Home Kesehatan Festival Tembakau Digelar di Yogya, Pemda Dinilai Ambigu Sikapi Rokok

Festival Tembakau Digelar di Yogya, Pemda Dinilai Ambigu Sikapi Rokok

Yogyakarta, Gatra.com – Pemerintah Daerah Istimewa Yogyakarta menyebut ‘Festival Tembakau’ yang berlangsung pada 22 - 24 Februari menjadi wisata pengalaman (experience Tourism) bagi wisatawan. Aktivis antirokok menyebut acara ini bentuk ambiguitas pemerintah.

Berlangsung di pabrik rokok legendaris Taru Martani, festival tembakau yang baru pertama kali digelar mengambil tema ‘Cinta Udud dan Bahagia’. Ada sebanyak 20 peserta dari produsen tembakau yang ambil tempat.

Direktur Taru Martani, Nur Ahmad Afandi, menyebut alasan hadirnya festival ini sesungguhnya untuk mengonsolidasikan pelaku usaha tembakau dari hulu sampai ke hilir.

“Ini agar mereka (petani tembakau) bisa saling mengenal, saling bertemu, kemudian berkolaborasi serta bersinergi dalam kegiatan usahanya. Selain petani tembakau, turut hadir pedagang tembakau olahan dan lomba melinting,” katanya, Selasa (22/2).
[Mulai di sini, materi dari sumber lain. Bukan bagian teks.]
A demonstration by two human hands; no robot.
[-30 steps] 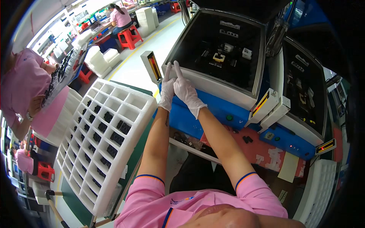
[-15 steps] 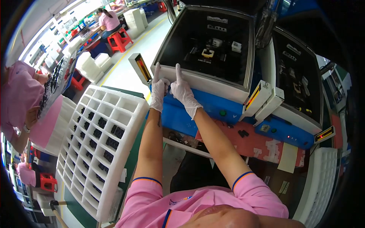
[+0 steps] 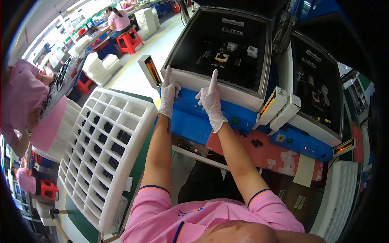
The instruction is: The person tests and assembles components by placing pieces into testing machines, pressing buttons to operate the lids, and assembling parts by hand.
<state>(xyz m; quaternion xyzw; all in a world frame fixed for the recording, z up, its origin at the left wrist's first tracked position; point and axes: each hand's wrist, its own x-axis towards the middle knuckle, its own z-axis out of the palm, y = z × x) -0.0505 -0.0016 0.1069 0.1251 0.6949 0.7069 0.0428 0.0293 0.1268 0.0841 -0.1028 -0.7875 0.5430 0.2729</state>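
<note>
My left hand point(image 3: 168, 95), in a white glove, is at the left end of the machine's front. Its index finger points up and touches the edge of the dark lid frame, the other fingers curled and nothing in them. My right hand point(image 3: 210, 101), gloved too, lies further right against the white front panel point(image 3: 239, 95), index finger stretched towards the lid edge and thumb apart. It holds nothing. Through the dark glass lid point(image 3: 194, 42) a small yellowish fixture point(image 3: 221, 58) and white blocks show. A green button point(image 3: 235, 120) sits on the blue base below.
Left of me stands a white foam tray point(image 3: 139, 135) with black parts in many cells. Yellow-striped light-curtain posts point(image 3: 150, 72) flank the machine. A second similar machine point(image 3: 318, 81) is at right. A co-worker point(image 3: 28, 101) in pink holds a tray of black parts at far left.
My right hand has slid to the right along the machine's front, away from my left hand. The left hand stays at nearly the same spot.
</note>
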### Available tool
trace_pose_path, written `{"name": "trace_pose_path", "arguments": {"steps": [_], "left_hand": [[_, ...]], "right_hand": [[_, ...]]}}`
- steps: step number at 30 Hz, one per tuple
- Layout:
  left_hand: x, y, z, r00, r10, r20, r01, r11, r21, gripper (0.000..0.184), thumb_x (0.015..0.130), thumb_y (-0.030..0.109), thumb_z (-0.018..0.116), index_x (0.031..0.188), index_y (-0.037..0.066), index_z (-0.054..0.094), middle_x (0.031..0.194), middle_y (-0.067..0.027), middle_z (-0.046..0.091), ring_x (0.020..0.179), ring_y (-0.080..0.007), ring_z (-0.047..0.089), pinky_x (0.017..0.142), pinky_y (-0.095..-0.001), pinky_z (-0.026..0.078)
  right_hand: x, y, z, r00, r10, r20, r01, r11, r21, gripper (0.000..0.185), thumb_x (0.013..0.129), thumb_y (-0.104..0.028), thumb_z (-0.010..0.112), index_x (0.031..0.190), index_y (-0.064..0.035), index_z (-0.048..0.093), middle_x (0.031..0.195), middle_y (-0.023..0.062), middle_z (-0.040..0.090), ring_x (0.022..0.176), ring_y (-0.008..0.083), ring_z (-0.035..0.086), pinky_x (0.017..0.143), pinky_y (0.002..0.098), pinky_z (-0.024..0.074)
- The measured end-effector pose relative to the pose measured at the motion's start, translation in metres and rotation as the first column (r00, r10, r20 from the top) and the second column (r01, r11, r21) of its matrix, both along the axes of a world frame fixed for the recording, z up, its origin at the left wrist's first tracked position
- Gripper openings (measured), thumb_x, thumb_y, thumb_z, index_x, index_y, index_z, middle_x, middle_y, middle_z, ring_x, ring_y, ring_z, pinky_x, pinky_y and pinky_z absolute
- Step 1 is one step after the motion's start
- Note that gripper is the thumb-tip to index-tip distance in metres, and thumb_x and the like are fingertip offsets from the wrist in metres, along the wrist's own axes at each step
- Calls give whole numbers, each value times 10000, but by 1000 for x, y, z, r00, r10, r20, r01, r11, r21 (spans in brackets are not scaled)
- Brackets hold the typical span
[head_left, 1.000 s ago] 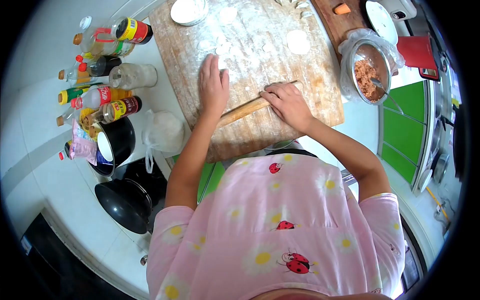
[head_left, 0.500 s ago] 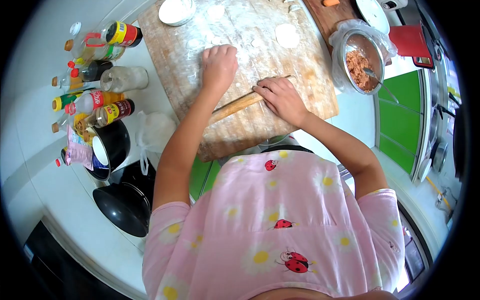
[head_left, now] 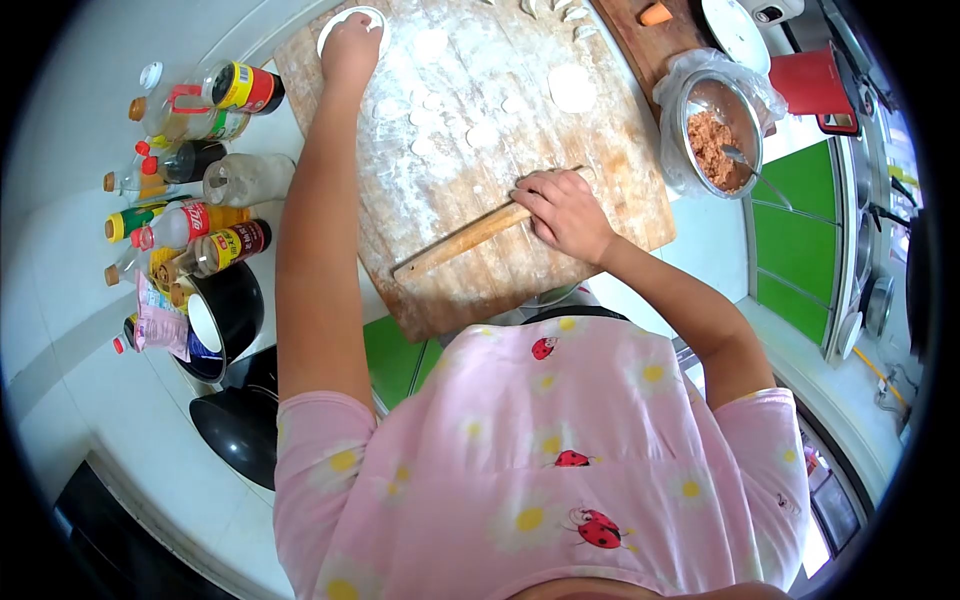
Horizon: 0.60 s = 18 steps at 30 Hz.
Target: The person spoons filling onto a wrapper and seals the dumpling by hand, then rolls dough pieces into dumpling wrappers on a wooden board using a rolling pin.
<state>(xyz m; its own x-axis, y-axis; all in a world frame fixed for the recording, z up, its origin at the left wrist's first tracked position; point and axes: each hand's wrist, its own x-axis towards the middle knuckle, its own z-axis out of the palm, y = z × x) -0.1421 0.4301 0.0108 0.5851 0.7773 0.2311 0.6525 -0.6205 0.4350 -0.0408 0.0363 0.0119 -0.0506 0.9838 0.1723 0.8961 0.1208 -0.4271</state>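
Observation:
My left hand (head_left: 352, 52) reaches into a white bowl (head_left: 379, 22) of white flour at the far left corner of the wooden board (head_left: 520, 255). Its fingers are bunched down against the flour, and their tips are hidden. My right hand (head_left: 566, 212) is closed over the right end of a wooden rolling pin (head_left: 462, 240), which lies slantwise on the board. Several small dough pieces (head_left: 481, 135) sit on the floured surface beyond the pin. A flat round dough wrapper (head_left: 572, 89) lies farther right.
At the right stands a metal bowl (head_left: 748, 120) of minced filling (head_left: 708, 145) with a spoon, wrapped in a plastic bag. Folded dumplings (head_left: 584, 32) lie at the board's far edge. Several bottles (head_left: 195, 224) and a black pot (head_left: 237, 300) line the left side.
My left hand has moved from the middle of the board up and left into the flour bowl, uncovering small dough pieces and the pin's left end. My right hand stays on the pin.

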Motion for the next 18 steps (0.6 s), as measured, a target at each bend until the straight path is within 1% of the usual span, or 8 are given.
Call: {"name": "trace_pose_path", "arguments": {"steps": [3, 4, 7, 8, 11, 14, 16, 18], "left_hand": [[11, 29, -16, 982, 34, -187, -50, 995, -82, 379, 832, 309, 661, 1128, 76, 706, 1089, -160, 715, 1048, -330, 665, 897, -412, 512], [2, 63, -51, 990, -13, -143, 7, 999, -47, 356, 840, 292, 652, 1123, 84, 712, 1091, -169, 715, 1006, -312, 688, 863, -400, 528], [-9, 69, -33, 993, 114, 13, -105, 953, -283, 362, 837, 295, 668, 1124, 78, 712, 1075, -168, 722, 924, -247, 718, 805, -367, 541], [-13, 60, -21, 982, 166, 90, -117, 909, -400, 314, 888, 242, 657, 1129, 49, 712, 1016, -129, 735, 848, -169, 717, 725, -306, 542], [-29, -12, 44, 922, 135, 363, 158, 724, -671, 267, 951, 190, 623, 1137, 18, 708, 973, -69, 723, 813, -127, 683, 707, -249, 520], [-47, -89, 76, 916, 135, 378, 225, 608, -762, 310, 966, 222, 614, 1121, -35, 686, 937, -45, 709, 850, -110, 674, 779, -226, 512], [-56, -134, 87, 943, 71, 326, 235, 553, -799, 312, 975, 234, 603, 1143, -16, 685, 974, -76, 720, 906, -147, 676, 810, -278, 521], [-57, -178, 97, 989, -2, 149, 122, 586, -801, 304, 968, 235, 608, 1163, 16, 686, 1045, -99, 707, 963, -181, 664, 836, -319, 518]], "right_hand": [[-2, 0, -2, 1000, -11, 22, 11, 1000, 5, 453, 788, -122, 663, 1235, -124, 592, 1245, 47, 581, 1219, 234, 526, 1053, 417, 393], [-3, 0, -3, 1000, -16, 25, 16, 1000, 3, 453, 787, -124, 661, 1234, -123, 592, 1246, 48, 581, 1220, 235, 526, 1054, 418, 394], [-2, 0, -6, 1000, -10, 9, 10, 1000, 3, 460, 778, -131, 660, 1233, -121, 592, 1251, 54, 581, 1226, 238, 522, 1061, 421, 391], [-2, 0, -7, 1000, -9, 4, 9, 1000, 13, 462, 776, -131, 660, 1233, -119, 592, 1252, 55, 580, 1226, 240, 521, 1063, 422, 390], [-1, 0, -6, 1000, -8, -4, 8, 999, 34, 469, 773, -130, 659, 1236, -116, 589, 1254, 60, 579, 1227, 245, 519, 1068, 425, 385], [-1, -1, -8, 1000, -7, 14, 6, 999, 37, 472, 773, -134, 659, 1238, -108, 583, 1256, 65, 578, 1226, 249, 517, 1076, 429, 382], [0, -1, -9, 1000, 1, -2, -1, 999, 48, 468, 776, -135, 658, 1237, -108, 583, 1259, 67, 576, 1224, 249, 517, 1077, 429, 380], [0, -2, -9, 1000, 6, -5, -5, 998, 59, 457, 781, -135, 656, 1231, -108, 583, 1261, 68, 575, 1218, 250, 518, 1073, 431, 381]]}}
Nur menyebut di DIY sendiri terdapat 500 hektar lahan pertanian khusus tembakau dengan produksi 260 ton per tahun. Angka produksi itu meningkat empat kali lipat dibanding empat tahun sebelumnya.

Sebagai BUMD produsen rokok, Taru Martani menurut Nur melihat di era modern ini para petani dan pedagang tembakau berskala kecil dan menengah tak bisa lagi saling berkompetisi.

“Kami harapkan festival ini menjadi agenda tahunan ini dan menjadi media petani dan pedagang tembakau berkolaborasi,” katanya.

Kepala Seksi Promosi Dinas Pariwisata DIY Don Charles menyatakan pihaknya menyambut baik festival tembakau dan diharapkan mampu menjadi magnet dan memberi warna baru pariwisata DIY.

“Ini bisa menarik minat penggemar tembakau, baik sebagai penikmat ataupun experience dari seluruh Indonesia datang ke Yogyakarta. Selain berwisata, mereka bisa menikmati tembakau dari seluruh Indonesia,” katanya.

Marketing Jayana Tobacco, Gio Ibrahim, menyebut keikutsertaan pabrik rokok dari Jepara tersebut di pameran ini untuk masuk ke pasar Daerah Istimewa Yogyakarta dengan produk tembakau rasa.

“Kami menghadirkan tembakau dalam berbagai rasa selain untuk menarik kembali perokok yang beralih ke vape. Juga membidik para perokok pemula,” katanya.

Berbagai varian rasa ini menurut Gio sangat laris manis penjualannya di berbagai kota besar di Indonesia. Namun di DIY tembakau rasa ini hanya menjangkau sebagian kecil toko tembakau.

Namun Vice Director Muhammadiyah Steps Universitas Muhammadiyah Yogyakarta (UMY), Dianita Sugiyo, berpendapat bahwa festival tembakau yang bahkan dijadikan media promosi wisata oleh Dispar DIY ini adalah bentuk ambiguitas pemerintah.

“Hal itu bukan sesuatu hal yang dibenarkan. Kalau Dispar, yang merupakan entitas pemerintah, memandang menarik wisatawan dengan tindakan yang menimbulkan berbahaya bagi masyarakat. Merokok adalah tindakan berbahaya. Sangat tidak dibenarkan,” katanya.

Menurutnya, festival tembakau ini merupakan langkah untuk menyasar perokok pemula yang memiliki jangka panjang dalam membeli rokok dibandingkan perokok aktif.

Demikian juga dengan kehadiran tembakau berbagai rasa. Dian mengatakan produk itu adalah strategi marketing untuk memancing dan mengajak anak muda menjadi perokok.

 

Dari segi marketing, menyasar perokok lebih muda membuat masa penjualan rokok lebih lama. Selain itu, acara ini bentuk pancingan kepada anak muda untuk merokok.

“Festival ini adalah bentuk ambiguitas pemerintah. Sebagai regulator kawasan merokok dan tanpa rokok, kehadiran festival ini bisa memberikan manfaat jelek kepada orang lain. Dengan aturan itu, justru Dispar saya kira memberi hal yang tidak baik bagi kesehatan masyarakat,” katanya.